Timur Kulibaev is at the center of the case.

Timur Kulibaev is at the center of the case.

(RFE/RL) -- A Kazakh court has struck down a ruling blocking the press from printing potentially damaging material about the president's son-in-law.

The Medeu district court today also dismissed Timur Kulibaev's lawsuit against five independent and opposition newspapers, which had reported on corruption allegations against him.

Today's move comes a day after sharp criticism from Europe's top security and rights body, the Organization for Security and Cooperation in Europe (OSCE), whose media-freedom representative called the lawsuit a dangerous attempt at censorship.

The same court last week seized the entire print runs of the newspapers and barred media outlets from publishing any information that could damage Kulibaev's reputation.

Kulibaev last month filed lawsuits against "Respublika," "Golos respubliki" (Voice of the Republic), "Vzglyad" (Glance), "Kursiv," and "Kursiv-News" after they printed a statement by an exiled Kazakh businessman and politician.

In the statement, Mukhtar Ablyazov alleged that Kulibaev illegally obtained tens of millions of dollars in a deal with the Chinese National Petroleum Corporation (CNPC) several years ago.

Speaking today to journalists in the capital, Astana, Kulibaev refused to comment on the allegations, which Ablyazov also sent to the Prosecutor-General's Office, political parties, and politicians:

"Let's not comment on this. The reason is simple: the law enforcement agencies are taking care of it," Kulibaev said. "Once they come up with a conclusion, we can talk about it."

Following today's ruling, representatives of three of the newspapers ("Respublika," "Vzglyad," and "Svoboda slova") said they planned to seek compensation from Kulibaev for the libel lawsuits he filed against them.

OSCE Criticism

The original court ruling appears to have embarrassed authorities in Kazakhstan, which this year became the first former Soviet republic to chair the OSCE, Europe's main democracy watchdog.

Kazakhstan rejected criticism of its human rights track record in the run-up to the OSCE chairmanship, saying it was gradually implementing liberal reforms.

On February 8, the OSCE media-freedom representative criticized what he called the "misuse" of libel laws to muzzle the press in Kazakhstan.

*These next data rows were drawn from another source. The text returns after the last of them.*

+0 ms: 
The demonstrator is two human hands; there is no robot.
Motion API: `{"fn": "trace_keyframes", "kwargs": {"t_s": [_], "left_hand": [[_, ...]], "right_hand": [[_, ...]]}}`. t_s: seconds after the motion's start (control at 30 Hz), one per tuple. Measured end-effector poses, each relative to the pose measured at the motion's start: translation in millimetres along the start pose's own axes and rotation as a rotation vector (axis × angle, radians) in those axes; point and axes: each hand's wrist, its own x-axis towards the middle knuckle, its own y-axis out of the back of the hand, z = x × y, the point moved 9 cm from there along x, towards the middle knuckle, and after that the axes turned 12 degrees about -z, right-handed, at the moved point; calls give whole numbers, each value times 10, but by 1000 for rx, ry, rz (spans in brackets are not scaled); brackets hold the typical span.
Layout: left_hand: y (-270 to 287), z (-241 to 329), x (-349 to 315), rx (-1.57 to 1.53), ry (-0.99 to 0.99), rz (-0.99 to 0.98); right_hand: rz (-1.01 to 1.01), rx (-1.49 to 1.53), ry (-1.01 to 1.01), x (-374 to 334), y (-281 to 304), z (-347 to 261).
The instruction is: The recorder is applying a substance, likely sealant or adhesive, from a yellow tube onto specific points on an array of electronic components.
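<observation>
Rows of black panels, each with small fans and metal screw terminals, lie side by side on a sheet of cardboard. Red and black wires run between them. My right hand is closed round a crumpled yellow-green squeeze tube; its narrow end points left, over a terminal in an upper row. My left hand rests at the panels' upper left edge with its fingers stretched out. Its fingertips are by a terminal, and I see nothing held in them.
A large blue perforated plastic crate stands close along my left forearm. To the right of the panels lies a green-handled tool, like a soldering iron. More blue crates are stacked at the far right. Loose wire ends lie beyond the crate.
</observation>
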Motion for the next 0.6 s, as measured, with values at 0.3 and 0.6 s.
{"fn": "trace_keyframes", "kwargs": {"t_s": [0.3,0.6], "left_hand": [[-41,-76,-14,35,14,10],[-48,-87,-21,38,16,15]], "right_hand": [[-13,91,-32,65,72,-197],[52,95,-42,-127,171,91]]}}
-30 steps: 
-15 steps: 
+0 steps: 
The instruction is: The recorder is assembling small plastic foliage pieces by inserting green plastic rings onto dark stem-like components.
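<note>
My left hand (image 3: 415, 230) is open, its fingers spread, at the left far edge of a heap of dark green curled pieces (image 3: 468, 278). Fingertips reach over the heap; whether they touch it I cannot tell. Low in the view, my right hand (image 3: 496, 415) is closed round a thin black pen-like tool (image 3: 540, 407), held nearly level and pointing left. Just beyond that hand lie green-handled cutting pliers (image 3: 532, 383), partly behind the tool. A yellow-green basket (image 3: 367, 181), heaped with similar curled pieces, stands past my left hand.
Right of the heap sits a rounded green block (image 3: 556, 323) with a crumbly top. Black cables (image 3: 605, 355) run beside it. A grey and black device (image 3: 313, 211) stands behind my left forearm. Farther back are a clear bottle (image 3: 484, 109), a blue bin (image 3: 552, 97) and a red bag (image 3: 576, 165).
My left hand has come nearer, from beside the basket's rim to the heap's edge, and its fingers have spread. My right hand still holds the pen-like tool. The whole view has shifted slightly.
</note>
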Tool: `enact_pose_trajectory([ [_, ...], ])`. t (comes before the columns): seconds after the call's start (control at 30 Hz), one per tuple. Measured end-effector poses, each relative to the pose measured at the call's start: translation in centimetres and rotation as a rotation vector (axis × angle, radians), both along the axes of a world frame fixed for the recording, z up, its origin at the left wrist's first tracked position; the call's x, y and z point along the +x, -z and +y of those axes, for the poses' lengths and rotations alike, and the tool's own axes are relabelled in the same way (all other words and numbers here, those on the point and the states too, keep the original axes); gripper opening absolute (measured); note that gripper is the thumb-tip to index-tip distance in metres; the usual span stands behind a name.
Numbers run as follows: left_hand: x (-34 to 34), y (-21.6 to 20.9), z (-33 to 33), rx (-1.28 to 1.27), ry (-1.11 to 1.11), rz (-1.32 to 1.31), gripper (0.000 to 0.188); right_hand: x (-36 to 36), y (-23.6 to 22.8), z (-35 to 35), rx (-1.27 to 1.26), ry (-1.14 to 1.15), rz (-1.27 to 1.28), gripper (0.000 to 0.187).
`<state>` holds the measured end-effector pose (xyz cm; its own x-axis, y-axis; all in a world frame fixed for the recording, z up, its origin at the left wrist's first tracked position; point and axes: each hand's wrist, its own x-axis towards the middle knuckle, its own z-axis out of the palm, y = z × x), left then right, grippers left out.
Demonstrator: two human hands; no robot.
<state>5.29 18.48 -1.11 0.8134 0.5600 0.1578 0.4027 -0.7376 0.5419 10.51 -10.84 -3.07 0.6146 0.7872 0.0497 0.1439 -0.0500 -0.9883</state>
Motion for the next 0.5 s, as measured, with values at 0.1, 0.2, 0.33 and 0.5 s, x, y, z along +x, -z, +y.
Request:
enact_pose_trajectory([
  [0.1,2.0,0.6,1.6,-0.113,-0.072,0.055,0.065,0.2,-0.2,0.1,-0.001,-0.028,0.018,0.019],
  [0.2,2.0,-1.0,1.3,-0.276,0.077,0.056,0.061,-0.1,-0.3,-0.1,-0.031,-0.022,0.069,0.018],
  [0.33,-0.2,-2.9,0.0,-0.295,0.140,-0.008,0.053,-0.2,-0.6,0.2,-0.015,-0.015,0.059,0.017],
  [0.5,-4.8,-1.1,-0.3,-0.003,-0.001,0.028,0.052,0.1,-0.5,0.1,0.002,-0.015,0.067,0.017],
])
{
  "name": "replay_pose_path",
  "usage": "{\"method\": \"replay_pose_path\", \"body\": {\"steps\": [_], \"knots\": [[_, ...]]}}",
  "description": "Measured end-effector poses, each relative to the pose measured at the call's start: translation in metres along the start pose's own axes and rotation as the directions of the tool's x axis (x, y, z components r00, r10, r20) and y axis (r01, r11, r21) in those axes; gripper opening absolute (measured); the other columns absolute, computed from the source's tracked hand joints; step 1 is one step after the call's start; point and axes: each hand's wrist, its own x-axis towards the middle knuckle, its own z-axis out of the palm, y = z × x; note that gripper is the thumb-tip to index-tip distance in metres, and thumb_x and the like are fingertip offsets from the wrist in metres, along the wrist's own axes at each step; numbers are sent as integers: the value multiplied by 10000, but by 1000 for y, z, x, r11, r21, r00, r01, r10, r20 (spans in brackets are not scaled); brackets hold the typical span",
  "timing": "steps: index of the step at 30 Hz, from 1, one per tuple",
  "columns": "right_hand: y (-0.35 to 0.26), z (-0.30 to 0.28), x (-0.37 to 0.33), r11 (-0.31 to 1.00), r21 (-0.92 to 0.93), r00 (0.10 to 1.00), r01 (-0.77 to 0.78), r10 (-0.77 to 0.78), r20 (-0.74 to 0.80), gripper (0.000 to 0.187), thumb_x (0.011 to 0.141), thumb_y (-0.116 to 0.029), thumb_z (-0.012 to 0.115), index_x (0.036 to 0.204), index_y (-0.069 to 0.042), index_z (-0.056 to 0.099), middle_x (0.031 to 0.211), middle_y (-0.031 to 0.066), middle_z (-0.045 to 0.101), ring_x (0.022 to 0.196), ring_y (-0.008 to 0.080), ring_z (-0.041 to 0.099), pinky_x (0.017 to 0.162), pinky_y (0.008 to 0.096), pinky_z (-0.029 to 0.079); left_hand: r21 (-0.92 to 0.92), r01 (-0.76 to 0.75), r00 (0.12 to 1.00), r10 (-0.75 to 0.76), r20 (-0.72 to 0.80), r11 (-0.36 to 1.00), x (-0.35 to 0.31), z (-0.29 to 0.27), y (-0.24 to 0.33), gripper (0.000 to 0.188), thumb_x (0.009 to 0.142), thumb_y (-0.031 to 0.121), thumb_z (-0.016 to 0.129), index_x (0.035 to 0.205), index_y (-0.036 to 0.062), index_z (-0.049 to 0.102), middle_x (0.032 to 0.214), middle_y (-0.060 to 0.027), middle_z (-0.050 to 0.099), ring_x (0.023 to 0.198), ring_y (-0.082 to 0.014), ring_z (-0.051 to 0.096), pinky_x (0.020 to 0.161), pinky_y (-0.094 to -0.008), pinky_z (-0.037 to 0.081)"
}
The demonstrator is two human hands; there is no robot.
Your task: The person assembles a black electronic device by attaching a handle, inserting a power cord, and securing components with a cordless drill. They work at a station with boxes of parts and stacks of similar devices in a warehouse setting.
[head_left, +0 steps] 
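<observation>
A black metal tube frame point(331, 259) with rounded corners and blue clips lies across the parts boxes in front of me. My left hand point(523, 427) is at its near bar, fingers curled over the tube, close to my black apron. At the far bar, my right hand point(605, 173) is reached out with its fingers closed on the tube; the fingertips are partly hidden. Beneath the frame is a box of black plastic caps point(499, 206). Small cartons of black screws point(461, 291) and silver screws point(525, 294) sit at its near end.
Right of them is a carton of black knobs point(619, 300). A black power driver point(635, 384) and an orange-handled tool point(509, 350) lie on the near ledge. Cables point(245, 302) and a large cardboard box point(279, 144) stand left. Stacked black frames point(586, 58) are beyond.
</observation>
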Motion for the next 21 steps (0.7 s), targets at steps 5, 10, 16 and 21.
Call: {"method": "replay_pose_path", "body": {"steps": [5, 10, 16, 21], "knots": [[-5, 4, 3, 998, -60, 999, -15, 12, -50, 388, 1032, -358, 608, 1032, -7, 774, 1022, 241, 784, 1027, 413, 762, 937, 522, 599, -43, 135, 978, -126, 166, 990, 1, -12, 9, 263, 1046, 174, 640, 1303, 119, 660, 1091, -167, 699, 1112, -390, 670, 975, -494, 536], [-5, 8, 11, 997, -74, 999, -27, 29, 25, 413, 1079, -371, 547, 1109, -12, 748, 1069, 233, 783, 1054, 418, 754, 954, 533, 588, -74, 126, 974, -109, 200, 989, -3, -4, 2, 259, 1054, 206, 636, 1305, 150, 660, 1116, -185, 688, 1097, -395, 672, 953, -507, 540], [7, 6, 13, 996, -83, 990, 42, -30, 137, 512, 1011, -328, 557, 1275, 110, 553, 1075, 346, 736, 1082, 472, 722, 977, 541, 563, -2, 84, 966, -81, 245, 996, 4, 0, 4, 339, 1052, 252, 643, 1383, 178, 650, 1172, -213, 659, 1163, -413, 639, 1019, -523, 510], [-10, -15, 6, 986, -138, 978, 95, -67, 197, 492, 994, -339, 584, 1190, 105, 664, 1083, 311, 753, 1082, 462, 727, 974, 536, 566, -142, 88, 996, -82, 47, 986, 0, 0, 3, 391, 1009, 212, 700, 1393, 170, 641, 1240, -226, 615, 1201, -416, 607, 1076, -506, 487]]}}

Miklos Haraszti, OSCE representative on freedom of the media
In a statement, Miklos Haraszti specifically mentioned the confiscation of the five newspapers. He described the lawsuits as "dangerous attempts at censorship" and said the harsh punishments sought endangered "the very existence of the few critical-minded media outlets" that remain in the country.

Later the same day, the chairman of Kazakhstan's Supreme Court, Musabek Alimbekov, told journalists that the Medeu district court judge "could have made a mistake in imposing the ban."

But Alimbekov added that "judges' mistakes can be fixed, in case [their decisions] have not fully entered into force and if they are still under review. That is what the judicial system is for. The judicial actions of one organ can be fixed by the judicial actions of the next authority."

Presidential Son-In-Law

Kulibaev is often tipped as a possible successor to President Nursultan Nazarbaev. He is deputy chairman of Samruk-Kazyna, the state body that oversees all of Kazakhstan's energy companies -- oil, natural gas, and nuclear.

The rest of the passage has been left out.